More Apparent Wiki Whacking On Naked Short Selling

Deep Capture has more on wiki manipulation in its latest post:

“In the past (as you can read about here), we know Weiss spread misinformation relating to stock fraud via Wikipedia on behalf of the Depository Trust and Clearing Corporation (DTCC), the Wall Street firm considered a key enabler of illegal short selling. Exactly who’s sponsoring Weiss these days is unclear; however, as the evidence that follows will demonstrate, his concerted effort to whitewash DTCC’s Wikipedia article makes that company the prime suspect.

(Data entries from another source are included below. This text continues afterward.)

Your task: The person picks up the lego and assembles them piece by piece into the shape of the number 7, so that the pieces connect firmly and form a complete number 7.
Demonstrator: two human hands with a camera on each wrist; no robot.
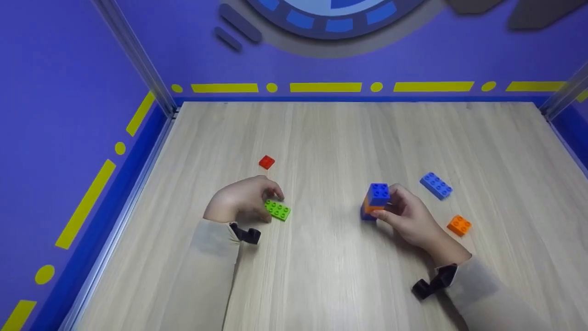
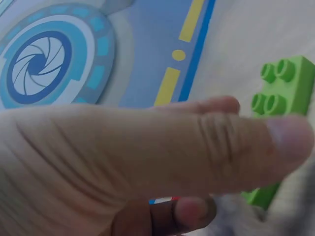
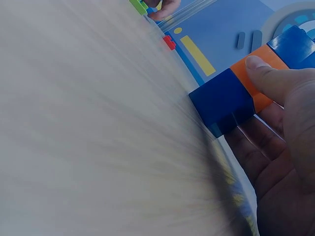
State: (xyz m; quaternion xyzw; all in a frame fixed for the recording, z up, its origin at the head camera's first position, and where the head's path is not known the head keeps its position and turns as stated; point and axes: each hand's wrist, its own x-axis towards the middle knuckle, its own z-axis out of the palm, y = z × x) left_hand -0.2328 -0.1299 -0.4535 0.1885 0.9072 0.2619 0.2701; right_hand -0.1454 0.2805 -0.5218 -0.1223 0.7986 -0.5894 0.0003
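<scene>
My right hand point(image 1: 411, 218) grips a small upright tower of toy bricks between thumb and fingers. Its top brick point(image 1: 379, 194) is blue with studs showing, an orange brick point(image 3: 259, 73) sits in the middle under the thumb, and another blue brick point(image 3: 224, 101) forms the base, close over the table. Over on the left, my left hand point(image 1: 243, 197) straddles a lime-green eight-stud brick point(image 1: 278, 210), thumb on the near side and fingers on the far side. In the left wrist view the thumb point(image 2: 236, 147) covers part of that green brick.
A flat red brick point(image 1: 267, 162) lies beyond my left hand. To the right of my right hand are a blue eight-stud brick point(image 1: 436, 185) and an orange four-stud brick point(image 1: 459, 225). Purple-blue panels point(image 1: 312, 69) wall the wooden table point(image 1: 321, 147) at back and sides.
</scene>
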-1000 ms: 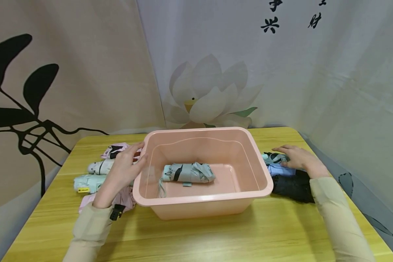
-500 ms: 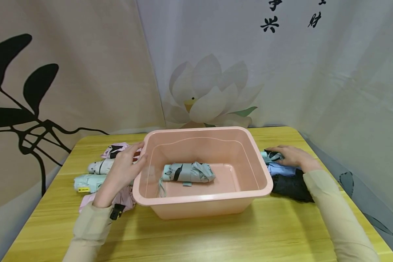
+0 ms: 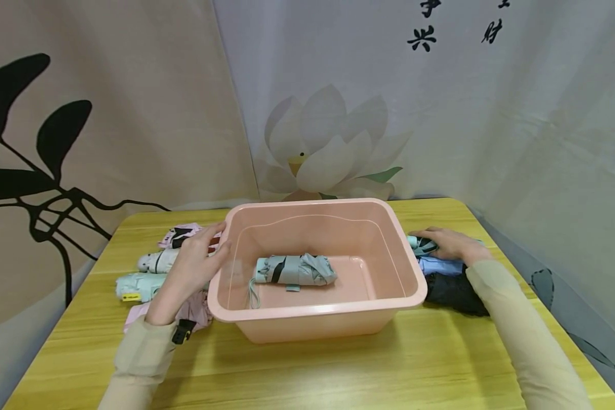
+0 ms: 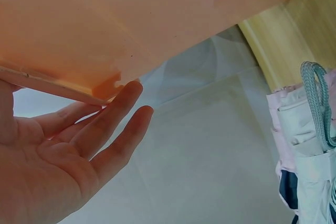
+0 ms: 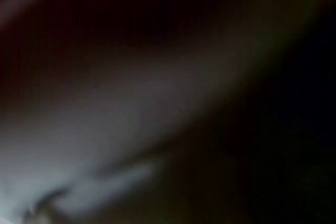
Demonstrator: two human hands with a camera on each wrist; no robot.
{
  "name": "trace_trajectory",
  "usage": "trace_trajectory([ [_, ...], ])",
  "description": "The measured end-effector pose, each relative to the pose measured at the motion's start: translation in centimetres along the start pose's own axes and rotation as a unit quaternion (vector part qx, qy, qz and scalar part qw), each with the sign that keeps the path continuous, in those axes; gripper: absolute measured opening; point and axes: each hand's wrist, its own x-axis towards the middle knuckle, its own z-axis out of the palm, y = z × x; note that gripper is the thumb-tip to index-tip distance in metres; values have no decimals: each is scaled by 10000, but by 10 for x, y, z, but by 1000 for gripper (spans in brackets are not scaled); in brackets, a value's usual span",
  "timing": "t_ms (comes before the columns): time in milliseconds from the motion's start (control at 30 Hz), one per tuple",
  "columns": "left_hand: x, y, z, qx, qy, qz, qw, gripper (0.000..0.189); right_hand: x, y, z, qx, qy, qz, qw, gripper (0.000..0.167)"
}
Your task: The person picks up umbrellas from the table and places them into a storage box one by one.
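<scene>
In the head view a pink plastic basin point(image 3: 318, 310) stands on the table with a folded grey-teal umbrella point(image 3: 294, 270) lying inside. My left hand point(image 3: 195, 265) touches the basin's left rim with extended fingers, seen from below in the left wrist view. At the basin's right side my right hand point(image 3: 453, 245) grips a folded teal umbrella point(image 3: 421, 244) with a black band, from above; the palm side is hidden. Next to it lie a blue folded umbrella point(image 3: 439, 265) and a black one point(image 3: 456, 293). The right wrist view is dark and blurred.
Left of the basin lie several folded umbrellas: a pink one with black print point(image 3: 178, 235), a white one point(image 3: 157, 261), a mint one with a yellow label point(image 3: 139, 286) and a pink one point(image 3: 197, 310). A printed curtain point(image 3: 338, 85) hangs behind the wooden table point(image 3: 307, 376).
My right hand has moved left and slightly closer to the basin, onto the teal umbrella, and its fingers have closed around it. My left hand and the basin have stayed put.
</scene>
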Motion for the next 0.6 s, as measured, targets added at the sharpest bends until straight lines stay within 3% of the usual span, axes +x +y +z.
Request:
trace_trajectory([
  [400, 0, 1, -1, 22, -8, 24, 10000, 52, 1, -1, 6, -286, 374, -346, 9983, 64],
  [600, 0, 1, -1, 4, -37, 0, 10000, 53, 0, -2, 5, -450, 598, -284, 9968, 64],
])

Now that his ruse has been uncovered – yet again – the focus becomes one of identifying and repairing the damage done. A brief review of some of the thousands of changes made by Weiss will give you a sense of both the scope of the problem and the nature of his motives. I’m organizing the following tiny sampling of Weiss’s Wikipedia edits by topic, with the content as it originally appeared on the left, with Weiss’s changes on the right. Words added or removed appear in red.”

My Comment

For now, I am just posting this as an interesting development that I haven´t personally verified.  Also, I think any notion that the tide has turned on wiki manipulation is overly optimistic.  I doubt, for example, that Weiss´ media bosses don´t know what´s happening. That to me is an incredibly naive position to take.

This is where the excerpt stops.